- EXERCISE AIM -
A verbatim copy of the lines starting at the one with "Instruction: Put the" and ending at the last line below is required; include nothing else.
-- DATA FOR REVIEW follows --
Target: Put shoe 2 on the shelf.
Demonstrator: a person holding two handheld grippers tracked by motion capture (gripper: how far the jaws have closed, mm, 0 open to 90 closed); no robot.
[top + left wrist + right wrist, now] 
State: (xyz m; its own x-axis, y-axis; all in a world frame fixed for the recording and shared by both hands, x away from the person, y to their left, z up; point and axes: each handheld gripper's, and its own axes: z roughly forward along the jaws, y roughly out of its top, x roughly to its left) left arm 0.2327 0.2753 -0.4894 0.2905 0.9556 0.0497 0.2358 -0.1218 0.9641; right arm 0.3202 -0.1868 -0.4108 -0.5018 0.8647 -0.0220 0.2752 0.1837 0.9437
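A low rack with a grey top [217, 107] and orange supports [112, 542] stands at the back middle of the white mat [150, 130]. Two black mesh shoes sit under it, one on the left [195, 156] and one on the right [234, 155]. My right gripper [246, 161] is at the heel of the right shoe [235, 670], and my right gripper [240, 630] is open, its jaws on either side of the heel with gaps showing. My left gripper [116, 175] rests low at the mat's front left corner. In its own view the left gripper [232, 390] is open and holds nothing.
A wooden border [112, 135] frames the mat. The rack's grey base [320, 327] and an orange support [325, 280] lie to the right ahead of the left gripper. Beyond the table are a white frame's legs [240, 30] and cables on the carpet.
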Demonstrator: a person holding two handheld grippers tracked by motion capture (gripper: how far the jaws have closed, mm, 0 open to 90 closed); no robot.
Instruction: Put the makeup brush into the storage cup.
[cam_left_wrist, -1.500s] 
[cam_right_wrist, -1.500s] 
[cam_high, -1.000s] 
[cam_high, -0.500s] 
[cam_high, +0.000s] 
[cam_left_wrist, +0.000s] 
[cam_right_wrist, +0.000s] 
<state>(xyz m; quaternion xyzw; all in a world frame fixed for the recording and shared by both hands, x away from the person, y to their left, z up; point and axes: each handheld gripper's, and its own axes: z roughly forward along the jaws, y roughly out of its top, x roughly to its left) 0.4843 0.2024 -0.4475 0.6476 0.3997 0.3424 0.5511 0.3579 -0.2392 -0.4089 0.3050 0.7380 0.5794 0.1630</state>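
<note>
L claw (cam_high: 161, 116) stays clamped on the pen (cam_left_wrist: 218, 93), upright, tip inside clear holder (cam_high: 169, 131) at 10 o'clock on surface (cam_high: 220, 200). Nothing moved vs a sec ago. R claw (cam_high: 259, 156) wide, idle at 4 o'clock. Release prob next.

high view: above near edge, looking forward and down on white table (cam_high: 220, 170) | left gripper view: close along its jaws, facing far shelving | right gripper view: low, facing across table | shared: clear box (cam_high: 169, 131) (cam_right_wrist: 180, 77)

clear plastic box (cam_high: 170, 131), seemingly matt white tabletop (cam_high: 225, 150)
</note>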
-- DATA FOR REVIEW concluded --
- TASK RESULT -
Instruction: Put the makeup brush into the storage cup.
[cam_left_wrist, -1.500s] 
[cam_right_wrist, -1.500s] 
[cam_high, -1.000s] 
[cam_high, -0.500s] 
[cam_high, +0.000s] 
[cam_left_wrist, +0.000s] 
[cam_right_wrist, +0.000s] 
<state>(xyz m; quaternion xyzw; all in a world frame fixed for the recording and shared by both hands, x away from the person, y to their left, z up; point and axes: each handheld gripper's, and its own axes: z roughly forward along the jaws, y roughly out of its top, x roughly to its left) 0.4843 0.2024 -0.4475 0.6476 0.3997 0.3424 0.5511 0.3579 -0.2392 -0.4089 0.3050 0.7380 0.5794 0.1630</state>
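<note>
L claw (cam_high: 161, 116) stays clamped on the pen (cam_left_wrist: 218, 93), upright, tip inside clear holder (cam_high: 169, 131) at 10 o'clock on surface (cam_high: 220, 200). Nothing moved vs a sec ago. R claw (cam_high: 259, 156) wide, idle at 4 o'clock. Release prob next.

high view: above near edge, looking forward and down on white table (cam_high: 220, 170) | left gripper view: close along its jaws, facing far shelving | right gripper view: low, facing across table | shared: clear box (cam_high: 169, 131) (cam_right_wrist: 180, 77)

clear plastic box (cam_high: 170, 131), seemingly matt white tabletop (cam_high: 225, 150)
</note>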

Nothing further is needed for this exercise.